Face it, buying eyeglasses is an unpleasant experience. That downward spiral of agony: you, in front of a mirror, while a smiley saleswoman hands you frame after mother-loving frame, each looking worse than the previous. Or, perhaps, it's you, alone with your reflection amid a rack of frames, unable to tell if this one looks good or if it's the exhaustion talking.
Consider my situation: a head that's as square as they come; eyes more close-set than I'd like; and a small face that vanishes behind most frames. Contacts aren't an option since I can't stand them for more than an hour or two. And I'm too nervous to go under the corrective knife just yet. Luckily, for the eyeglass-wedded like me, with a little know-how, it's possible to find a pair that complements an imperfect mug.
After polling four-eyed experts and trolling the Web, I learned the rules for selecting the right frames; the ins and outs of the labyrinthine world of lenses, like which extras are worth the money (anti-reflective and scratch-resistant coatings are both musts); and ways to better the odds that your glasses fit properly and match your prescription.
So, on to the rules of the frame! (We'll get to lenses in a minute.)
Bring your prescription with you. Sure, that seems like obvious advice, but a script in hand streamlines the whole spec-hunting process. Your salesperson can immediately steer you away from frames that aren't optimal for the lenses you'll need. For instance, if you've got a strong prescription, your thick lenses will look better in a smaller frame. A delicate or rimless frame can be quickly overwhelmed by a hunk of lens, too.

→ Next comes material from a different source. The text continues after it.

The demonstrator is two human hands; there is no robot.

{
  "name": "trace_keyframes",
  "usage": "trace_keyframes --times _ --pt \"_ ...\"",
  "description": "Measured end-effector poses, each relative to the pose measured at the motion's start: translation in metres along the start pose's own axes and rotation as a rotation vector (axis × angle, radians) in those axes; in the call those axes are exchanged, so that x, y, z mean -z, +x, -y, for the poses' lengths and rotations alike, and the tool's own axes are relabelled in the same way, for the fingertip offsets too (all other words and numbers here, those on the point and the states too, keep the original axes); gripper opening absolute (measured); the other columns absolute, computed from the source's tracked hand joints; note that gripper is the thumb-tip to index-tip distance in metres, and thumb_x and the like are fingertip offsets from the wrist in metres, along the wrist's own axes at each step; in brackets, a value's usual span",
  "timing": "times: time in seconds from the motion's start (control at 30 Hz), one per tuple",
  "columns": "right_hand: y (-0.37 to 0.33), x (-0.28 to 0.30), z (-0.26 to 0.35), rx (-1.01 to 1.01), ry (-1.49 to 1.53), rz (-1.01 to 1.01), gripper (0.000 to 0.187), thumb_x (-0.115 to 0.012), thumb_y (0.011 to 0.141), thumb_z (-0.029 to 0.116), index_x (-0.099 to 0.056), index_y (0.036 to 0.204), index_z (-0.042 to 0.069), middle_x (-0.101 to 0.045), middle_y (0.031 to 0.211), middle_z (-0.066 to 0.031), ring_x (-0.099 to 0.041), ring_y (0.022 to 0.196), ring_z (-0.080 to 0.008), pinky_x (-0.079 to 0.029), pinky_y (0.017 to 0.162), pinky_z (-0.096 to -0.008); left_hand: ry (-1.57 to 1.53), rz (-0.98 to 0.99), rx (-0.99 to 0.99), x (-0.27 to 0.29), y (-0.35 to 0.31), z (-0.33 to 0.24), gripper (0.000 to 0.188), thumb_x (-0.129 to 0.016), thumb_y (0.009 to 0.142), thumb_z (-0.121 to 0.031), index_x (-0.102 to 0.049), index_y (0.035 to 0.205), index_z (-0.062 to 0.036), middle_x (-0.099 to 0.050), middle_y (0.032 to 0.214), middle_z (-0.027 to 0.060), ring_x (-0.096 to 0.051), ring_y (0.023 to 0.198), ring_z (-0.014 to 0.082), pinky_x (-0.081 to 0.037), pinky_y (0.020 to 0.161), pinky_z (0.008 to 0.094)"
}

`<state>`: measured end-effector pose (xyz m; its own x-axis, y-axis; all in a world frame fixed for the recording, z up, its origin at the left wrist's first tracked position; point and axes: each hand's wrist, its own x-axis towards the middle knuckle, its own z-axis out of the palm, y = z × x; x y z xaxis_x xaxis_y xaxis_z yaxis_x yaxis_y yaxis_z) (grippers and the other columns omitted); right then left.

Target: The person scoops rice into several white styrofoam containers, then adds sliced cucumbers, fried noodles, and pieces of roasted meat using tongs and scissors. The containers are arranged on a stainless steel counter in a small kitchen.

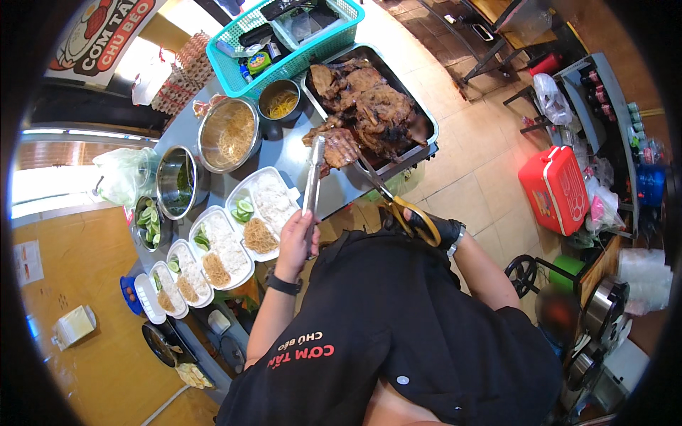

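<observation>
My left hand [297, 243] is closed round metal tongs [314, 174], whose tips grip a piece of grilled meat [338, 148] beside the tray. My right hand [439, 228], in what looks like a black glove, is closed on scissors [406, 219] with yellow handles; their blades reach to the edge of that same piece. More browned meat [387, 117] is piled in a metal tray [428, 113] just beyond. Left of the tongs, a white foam box [293, 190] holds rice, cucumber slices and brown shreds. Several similar boxes [245, 273] stand in a row toward the left.
Steel bowls hold pale shreds [233, 135], yellow strips [280, 105], greens [183, 181] and cucumber [149, 221]. A turquoise basket [284, 67] stands at the table's far side. Egg trays [177, 82] are stacked at far left. On the right are a red cooler [553, 190] and shelves.
</observation>
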<state>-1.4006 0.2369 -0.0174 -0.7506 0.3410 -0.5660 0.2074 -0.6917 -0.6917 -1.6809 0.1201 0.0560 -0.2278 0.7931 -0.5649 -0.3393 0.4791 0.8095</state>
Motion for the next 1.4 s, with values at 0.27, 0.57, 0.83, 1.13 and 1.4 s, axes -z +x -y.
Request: trace_keyframes --times 0.27,0.57,0.83,1.13,1.4 --pt "0.004 -0.005 0.029 -0.147 -0.036 0.302 0.084 -0.064 0.08 0.058 -0.038 0.138 0.004 -0.052 0.114 -0.0011 -0.048 0.102 -0.0077 -0.039 0.085 -0.02 0.132 0.008 -0.05 0.048 -0.048 -0.041 0.03 -0.046 0.098 -0.032 -0.056 0.091 -0.0043 -0.05 0.056 0.0018 -0.044 0.04 0.0078 -0.035 0.039 0.0198" --pt "0.023 -0.045 0.041 -0.165 -0.28 0.23 0.056 -0.06 0.087 0.052 -0.053 0.12 0.007 -0.049 0.081 0.0053 -0.042 0.071 -0.0032 -0.034 0.058 -0.019 0.035 -0.167 -0.049 0.078 -0.12 -0.02 0.027 -0.048 0.097 -0.029 -0.055 0.089 -0.004 -0.049 0.055 0.0021 -0.043 0.041 0.008 -0.036 0.04 0.0198" --pt "0.027 -0.069 0.042 -0.258 -0.25 0.016 0.034 -0.066 0.086 0.042 -0.06 0.08 0.009 -0.056 0.068 0.0031 -0.051 0.058 -0.0062 -0.039 0.052 -0.0211 -0.049 -0.286 -0.058 0.089 -0.154 0.002 0.027 -0.047 0.098 -0.029 -0.055 0.088 -0.0047 -0.049 0.056 0.0017 -0.043 0.042 0.0073 -0.035 0.04 0.0198" --pt "0.051 -0.064 0.001 -0.204 -0.133 0.009 0.037 -0.069 0.083 0.045 -0.057 0.071 0.012 -0.05 0.056 0.0043 -0.046 0.045 -0.007 -0.034 0.042 -0.0235 -0.1 -0.292 -0.043 0.094 -0.161 0.017 0.028 -0.046 0.098 -0.029 -0.054 0.088 -0.0045 -0.05 0.056 0.0019 -0.044 0.041 0.0076 -0.036 0.04 0.0199" --pt "0.047 -0.078 0.001 -0.192 -0.149 -0.07 0.033 -0.07 0.083 0.043 -0.057 0.081 0.013 -0.051 0.061 0.005 -0.046 0.048 -0.0063 -0.037 0.046 -0.0222 -0.105 -0.276 -0.052 0.099 -0.153 0.018 0.027 -0.046 0.098 -0.028 -0.053 0.088 -0.0036 -0.049 0.057 0.0023 -0.045 0.044 0.0074 -0.038 0.04 0.0199"
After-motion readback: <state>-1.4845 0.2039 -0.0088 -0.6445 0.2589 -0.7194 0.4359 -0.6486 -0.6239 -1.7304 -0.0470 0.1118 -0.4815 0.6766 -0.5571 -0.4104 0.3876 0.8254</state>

Choose a frame that contrasts the shape of your face, not one that mimics it. "It's all about geometry," says Ravane Richman, owner of Seattle's Market Optical. The ideal face shape is an oval, he explains, and since most of us aren't so symmetrically lucky, we look sharper in frames that help us achieve an "oval effect," or, in blunter terms, downplay our defects.
If you're of the round-faced persuasion, try frames with sharp angles: rectangles, trapezoids, and the like. Round glasses would accentuate your chubby cheeks. If a weak chin's your problem, a frame that's slightly wider along the bottom edge will give the lower portion of your face the heft your chin can't. Rimless frames are another good option since they don't add more "weight" up top. If your cheeks and jowl span broader than your forehead (a shape often called the "base-down triangle"), choose a frame with a dramatic top edge to draw your admirers' eyes up. For me, all the pros suggested oval or modified cat-eye frames to soften my jaw line and separate my beady eyes. (Speaking of pros, what's the difference between optician, optometrist, and ophthalmologist? And just what is a "frame stylist"? Click for a primer.)
Bigger isn't better. Even today, when tiny frames are the rage, the most common mistake people make is selecting glasses that are too large for their face. "They don't understand that the bigger the frame, the more distortion there'll be," says optician Lorali Downes of Seattle's Eyes on Fremont. Silver-dollar-size glasses also catch more glare than petite ones. Baby boomers take heart: Manufactures have developed progressives, aka no-line bifocals, for your over-40 eyes that work fine in tiny frames. Other fit issues to keep in mind: Frames shouldn't be wider than your face or rest on your cheeks; they should sit lower than the eyebrows, with your eyes centered in the lenses.
C hoose a frame that complements your coloring. You're either a warm (yellow-based) or a cool (blue-based). Since I have brown eyes and, when left untouched, brown hair, I naturally assumed I was a warm. Wrong. A trick I learned from the Web site All About Vision is to look at your veins; if they're more blue than green, you're a cool and should consider frames that are black, reddish brown, slate blue, and dark tortoise. More green? You warm-bloods are better off in camel, khaki, and copper. For the outgoing warm, try fire-engine red.
The Price of Beauty
Last year, Americans shelled out $15.4 billion for eyewear, according to the nonprofit Vision Council of America. (In 1997, Consumer Reports found that the markup on glasses is huge—a $200 frame probably cost the shop a mere $70.) A thrifty consumer can find rock-bottom prices like two complete pairs for $40, but those deals often don't include protective lens coatings, and the frames can have that long-in-the-drawer look. Typically, people spend about $150 to $400, according to shopkeepers.